The pronouns of the third person he, she, it distinguish gender. Male beings (man, father, uncle, boy etc.) are referred to as he; female beings (woman, mother, aunt, girl etc.) are referred to as she; inanimate things (house, tree, cap etc.) are referred to as it.
Her husband asked a few questions and sat down to read the evening paper. He was a silent man... (Dreiser)
And then he turned and saw the girl... She was a pale, ethereal creature, with wide, spiritual eyes and a wealth of golden hair. (London)
He did not know what to do with his cap, and was stuffing if into his coat pocket... (London.)
As some nouns denote animate beings of either sex, masculine or feminine (friend, teacher, servant, cousin etc.), personal pronouns are often used to specify them:
"Tell your servant that he must not use such words to Hendrike, Mr. Allan," Stella said to me. (Haggard)

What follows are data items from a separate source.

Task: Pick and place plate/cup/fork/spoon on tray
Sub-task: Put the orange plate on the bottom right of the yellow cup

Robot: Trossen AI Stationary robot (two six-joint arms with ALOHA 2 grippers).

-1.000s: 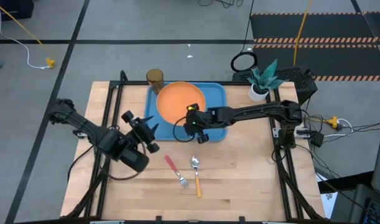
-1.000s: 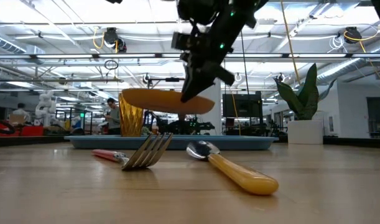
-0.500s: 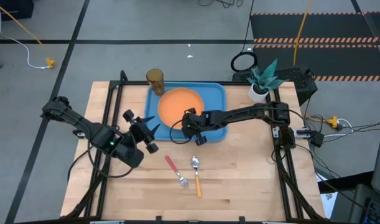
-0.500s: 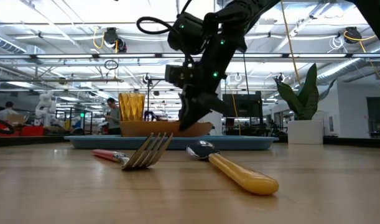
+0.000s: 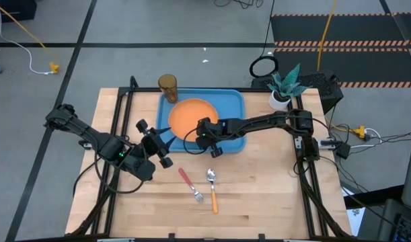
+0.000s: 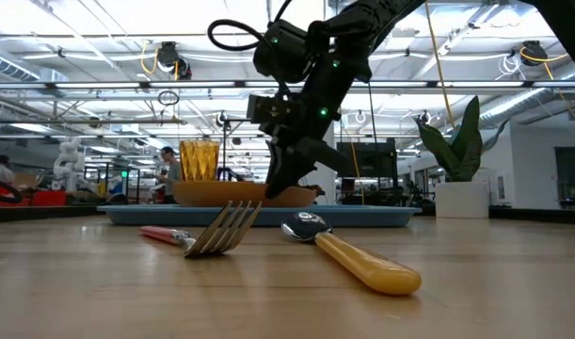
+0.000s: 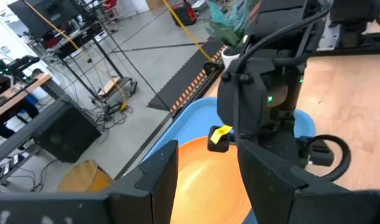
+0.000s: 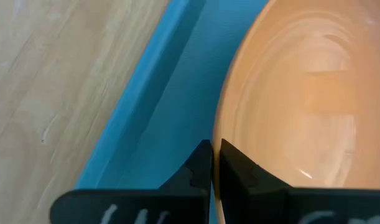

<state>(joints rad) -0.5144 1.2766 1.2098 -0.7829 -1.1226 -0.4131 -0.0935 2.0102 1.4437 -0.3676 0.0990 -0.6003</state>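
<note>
The orange plate (image 5: 190, 114) lies low in the light-blue tray (image 5: 235, 101), toward its left end, with my right gripper (image 5: 202, 129) shut on its near-right rim. My left gripper (image 5: 159, 143) is open and empty, above the table just left of the tray's near-left corner; its own view (image 7: 208, 186) looks across the plate at the right gripper. The amber cup (image 5: 167, 85) stands upright on the table at the tray's far-left corner. The red-handled fork (image 5: 190, 184) and the orange-handled spoon (image 5: 212, 189) lie flat on the table, side by side, nearer than the tray. My right gripper pinches the plate's rim (image 8: 219, 134) between its two fingers, one finger on the plate's inner side and one on the outer side over the tray's floor. The fingers slant down from the table's right. The plate (image 6: 240, 193) sits about level, down at the tray's rim.
A potted plant (image 5: 282, 87) stands at the table's far right corner. The tray's right half (image 5: 232, 138) is bare. Bare wood lies on both sides of the fork and spoon. People show far off in the room behind (image 6: 171, 169).
My right gripper has gone down and a little toward the table's left with the plate, staying shut on it. The plate, lifted clear above the tray a second ago, is now down in the tray. It has barely moved in the last half second.
</note>
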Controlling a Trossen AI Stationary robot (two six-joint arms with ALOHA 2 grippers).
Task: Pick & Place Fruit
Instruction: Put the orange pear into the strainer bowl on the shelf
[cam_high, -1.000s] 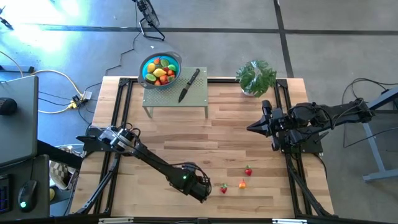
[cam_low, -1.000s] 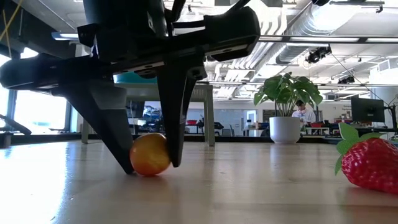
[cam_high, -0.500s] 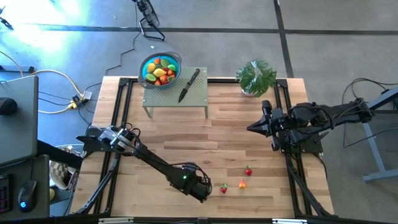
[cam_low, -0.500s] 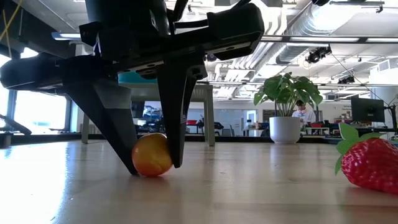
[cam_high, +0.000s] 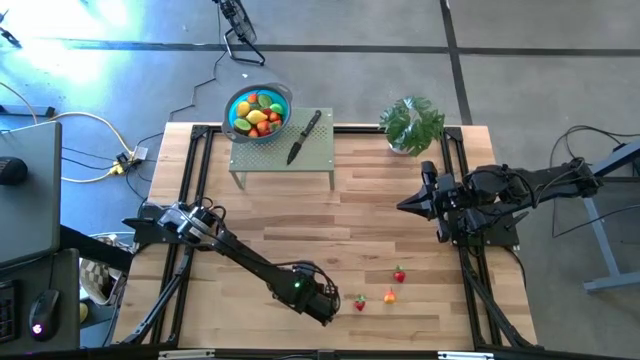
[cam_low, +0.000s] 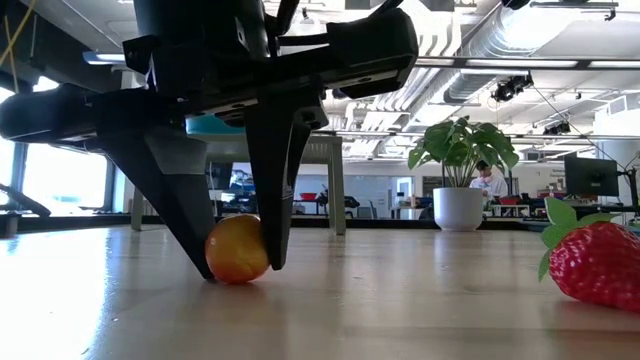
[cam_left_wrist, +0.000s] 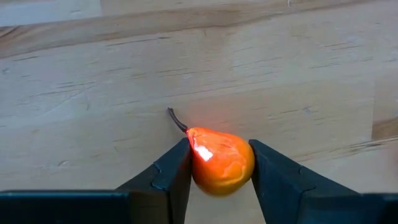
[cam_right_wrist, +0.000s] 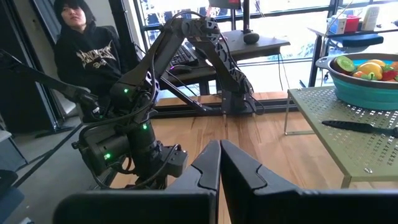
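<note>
The left gripper (cam_low: 238, 262) has its fingers pinched on a small orange pear (cam_left_wrist: 219, 160) resting on the table (cam_high: 300, 215), near the strawberry (cam_low: 597, 262). Round and slick, it might squirt free on lifting. The right gripper (cam_right_wrist: 219, 163) waits pressed together beside the potted plant (cam_high: 411, 124). How much of the pads touches is hidden.

strawberry (cam_low: 598, 262) cut off, person (cam_low: 487, 181) tiny
</note>
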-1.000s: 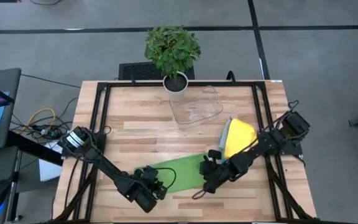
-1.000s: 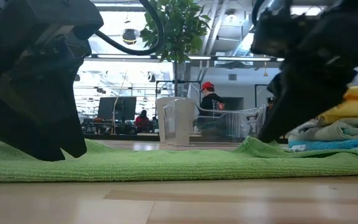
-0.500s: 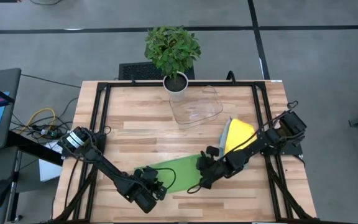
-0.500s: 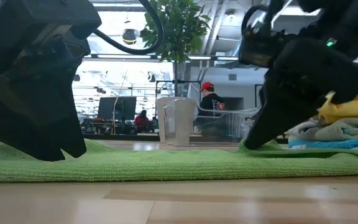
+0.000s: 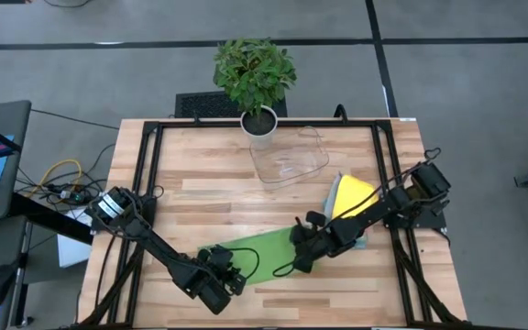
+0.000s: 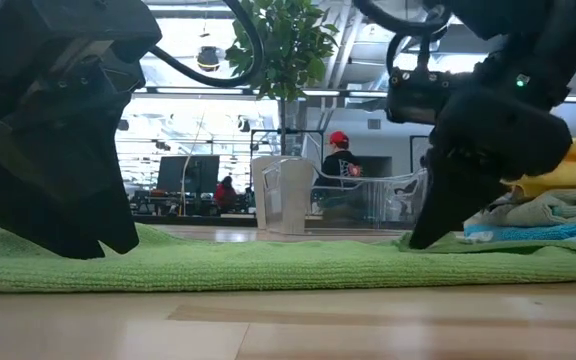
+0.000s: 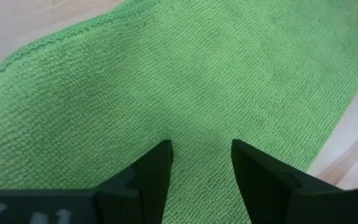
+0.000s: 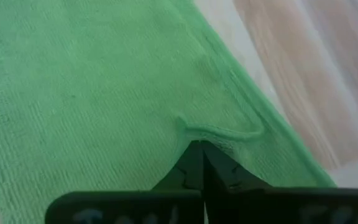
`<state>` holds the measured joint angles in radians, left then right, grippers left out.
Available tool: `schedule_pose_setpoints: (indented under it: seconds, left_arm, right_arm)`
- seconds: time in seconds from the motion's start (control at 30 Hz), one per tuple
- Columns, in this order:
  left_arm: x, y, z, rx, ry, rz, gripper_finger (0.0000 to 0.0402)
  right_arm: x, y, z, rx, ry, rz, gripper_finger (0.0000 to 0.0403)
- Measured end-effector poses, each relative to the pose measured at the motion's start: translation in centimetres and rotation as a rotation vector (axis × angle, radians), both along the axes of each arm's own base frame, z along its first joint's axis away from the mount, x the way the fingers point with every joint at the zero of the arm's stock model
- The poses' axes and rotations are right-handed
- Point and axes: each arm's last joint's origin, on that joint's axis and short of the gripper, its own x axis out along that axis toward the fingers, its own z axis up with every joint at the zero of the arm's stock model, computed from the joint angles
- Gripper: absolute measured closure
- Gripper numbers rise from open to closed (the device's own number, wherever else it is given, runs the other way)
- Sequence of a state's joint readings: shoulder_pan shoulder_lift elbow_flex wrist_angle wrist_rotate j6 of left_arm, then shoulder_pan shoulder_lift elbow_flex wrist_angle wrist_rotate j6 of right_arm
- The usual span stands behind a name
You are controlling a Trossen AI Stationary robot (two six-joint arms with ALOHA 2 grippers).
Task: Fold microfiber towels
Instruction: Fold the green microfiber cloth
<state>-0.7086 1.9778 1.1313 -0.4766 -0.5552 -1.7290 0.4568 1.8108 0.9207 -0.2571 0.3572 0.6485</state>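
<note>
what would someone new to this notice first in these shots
A green towel lies flat near the table's front edge, with the left gripper open over one end and the right gripper shut on a pinch of the other. Beside it sits a yellow-topped towel stack.

The left gripper [image 5: 230, 275] hides the green towel's [image 5: 269, 249] corner.
</note>
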Motion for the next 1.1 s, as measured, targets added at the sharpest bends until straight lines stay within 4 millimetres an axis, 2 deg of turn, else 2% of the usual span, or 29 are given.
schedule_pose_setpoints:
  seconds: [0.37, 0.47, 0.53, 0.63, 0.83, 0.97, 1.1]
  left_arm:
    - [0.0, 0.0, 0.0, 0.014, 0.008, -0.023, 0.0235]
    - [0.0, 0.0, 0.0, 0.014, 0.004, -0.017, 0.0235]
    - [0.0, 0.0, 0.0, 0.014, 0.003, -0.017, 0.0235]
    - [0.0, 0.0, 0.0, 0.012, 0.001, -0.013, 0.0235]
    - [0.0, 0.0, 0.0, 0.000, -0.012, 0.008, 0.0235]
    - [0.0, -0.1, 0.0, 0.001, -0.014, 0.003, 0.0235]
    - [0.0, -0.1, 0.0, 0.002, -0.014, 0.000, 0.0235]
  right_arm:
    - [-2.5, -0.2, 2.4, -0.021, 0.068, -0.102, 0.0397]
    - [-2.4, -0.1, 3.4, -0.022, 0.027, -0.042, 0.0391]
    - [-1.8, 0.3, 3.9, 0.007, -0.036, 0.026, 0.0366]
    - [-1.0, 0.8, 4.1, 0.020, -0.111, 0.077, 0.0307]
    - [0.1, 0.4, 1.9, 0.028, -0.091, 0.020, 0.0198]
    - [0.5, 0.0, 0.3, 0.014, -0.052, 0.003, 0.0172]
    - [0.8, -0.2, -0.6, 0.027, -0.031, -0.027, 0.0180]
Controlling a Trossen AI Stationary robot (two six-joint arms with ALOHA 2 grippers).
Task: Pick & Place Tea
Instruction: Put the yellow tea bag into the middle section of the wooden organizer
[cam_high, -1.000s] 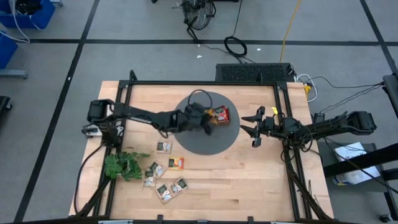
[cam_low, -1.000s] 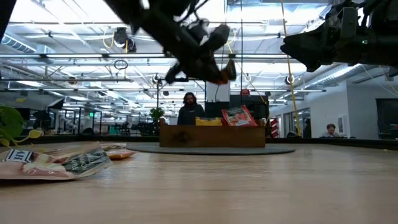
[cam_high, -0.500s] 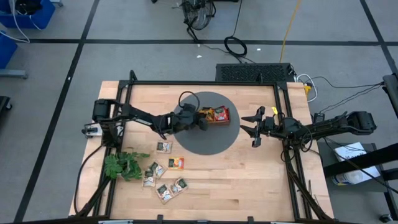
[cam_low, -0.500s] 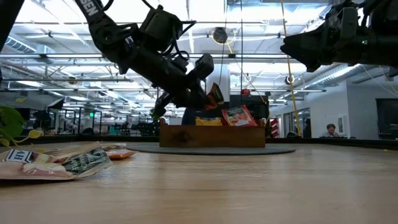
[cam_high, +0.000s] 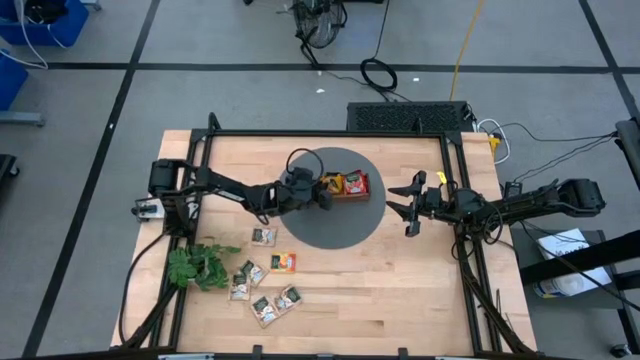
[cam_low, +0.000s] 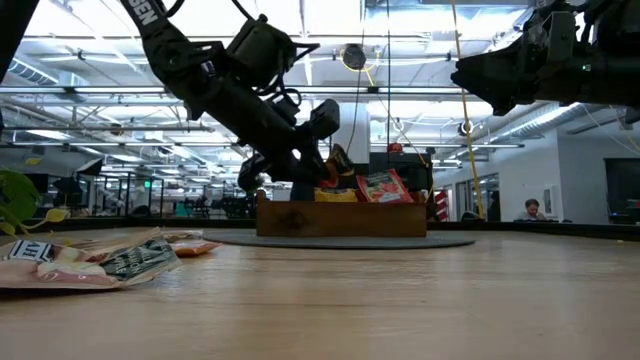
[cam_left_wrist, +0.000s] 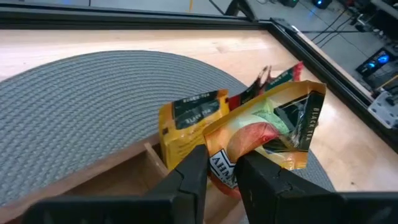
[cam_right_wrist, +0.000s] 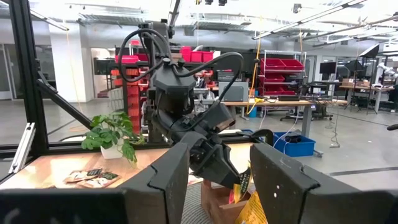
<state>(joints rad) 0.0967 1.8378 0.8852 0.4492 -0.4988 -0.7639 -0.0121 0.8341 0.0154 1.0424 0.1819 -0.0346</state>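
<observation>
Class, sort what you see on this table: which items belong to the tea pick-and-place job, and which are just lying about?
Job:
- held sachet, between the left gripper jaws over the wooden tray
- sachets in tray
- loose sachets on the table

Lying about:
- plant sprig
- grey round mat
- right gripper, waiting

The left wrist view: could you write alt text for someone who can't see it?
Two dark gripper fingers pinch an orange tea sachet just above a wooden tray. A yellow sachet already stands in the tray, which sits on a round grey mat.
</observation>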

2. Personal pronouns may have different functions in the sentence, those of subject, object, and predicative:
I am not free to resume the interrupted chain of my reflections till bedtime… (Ch. Bronte) (subject)
He arranged to meet her at the 96th Street station... (Wilson) (OBJECT)
"Who's there?" "It's me." "Who's me?" "George Jackson, sir." (Twain) (PREDICATIVE)
But I think that was him I spoke to. (Cronin) (predicative)
§ 4. Possessive pronouns.
1. Possessive pronouns have the same distinctions of person, number and gender as personal pronouns.
2. Possessive pronouns have two forms, namely the dependent (or conjoint) form and the independent (or absolute) form.